Problem -
Check every line of the data and copy the ones where "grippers" appears.

The data -
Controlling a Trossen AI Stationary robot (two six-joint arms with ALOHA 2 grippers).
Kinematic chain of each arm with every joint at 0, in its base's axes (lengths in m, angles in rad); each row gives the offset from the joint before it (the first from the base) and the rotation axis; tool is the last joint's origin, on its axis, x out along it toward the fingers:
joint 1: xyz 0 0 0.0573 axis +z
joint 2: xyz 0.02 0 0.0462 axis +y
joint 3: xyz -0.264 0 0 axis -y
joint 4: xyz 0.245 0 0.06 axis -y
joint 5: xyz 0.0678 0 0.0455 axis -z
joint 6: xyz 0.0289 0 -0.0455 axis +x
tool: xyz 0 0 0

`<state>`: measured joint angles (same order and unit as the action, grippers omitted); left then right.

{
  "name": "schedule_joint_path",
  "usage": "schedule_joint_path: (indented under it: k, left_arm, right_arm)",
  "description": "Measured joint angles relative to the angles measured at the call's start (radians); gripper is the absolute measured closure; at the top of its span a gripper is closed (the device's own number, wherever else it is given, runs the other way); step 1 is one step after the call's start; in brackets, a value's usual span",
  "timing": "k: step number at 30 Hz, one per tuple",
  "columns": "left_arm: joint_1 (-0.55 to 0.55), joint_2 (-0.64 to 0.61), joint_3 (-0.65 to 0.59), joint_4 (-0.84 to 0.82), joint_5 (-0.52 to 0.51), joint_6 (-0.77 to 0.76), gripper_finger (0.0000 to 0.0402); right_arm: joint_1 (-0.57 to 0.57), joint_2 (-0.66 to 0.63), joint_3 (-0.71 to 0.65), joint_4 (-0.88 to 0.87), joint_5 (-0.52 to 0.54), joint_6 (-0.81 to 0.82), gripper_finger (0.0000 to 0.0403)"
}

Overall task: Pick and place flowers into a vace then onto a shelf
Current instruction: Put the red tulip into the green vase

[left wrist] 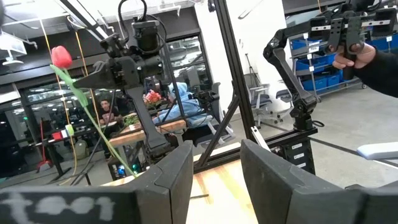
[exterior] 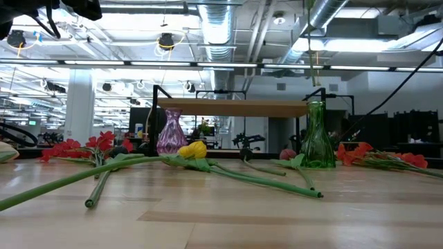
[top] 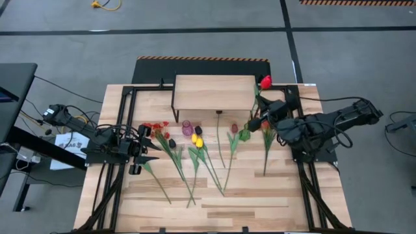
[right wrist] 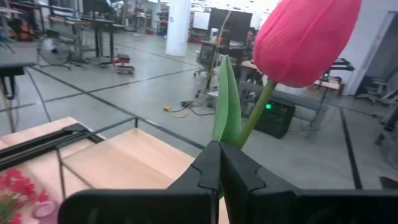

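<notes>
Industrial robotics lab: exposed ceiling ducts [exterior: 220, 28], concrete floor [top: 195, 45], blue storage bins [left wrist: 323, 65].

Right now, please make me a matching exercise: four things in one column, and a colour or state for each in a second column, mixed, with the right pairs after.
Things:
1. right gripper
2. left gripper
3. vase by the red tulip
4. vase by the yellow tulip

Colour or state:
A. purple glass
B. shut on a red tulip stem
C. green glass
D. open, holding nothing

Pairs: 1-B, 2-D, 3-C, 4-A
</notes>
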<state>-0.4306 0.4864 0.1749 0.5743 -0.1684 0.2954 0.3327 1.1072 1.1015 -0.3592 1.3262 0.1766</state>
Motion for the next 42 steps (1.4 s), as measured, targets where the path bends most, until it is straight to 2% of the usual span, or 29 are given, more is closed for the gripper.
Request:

Answer section -
Controlling a Trossen AI Stationary robot (two six-joint arms with ALOHA 2 grippers).
`<state>`: measured joint angles (same order and unit as the action, grippers omitted); left then right.

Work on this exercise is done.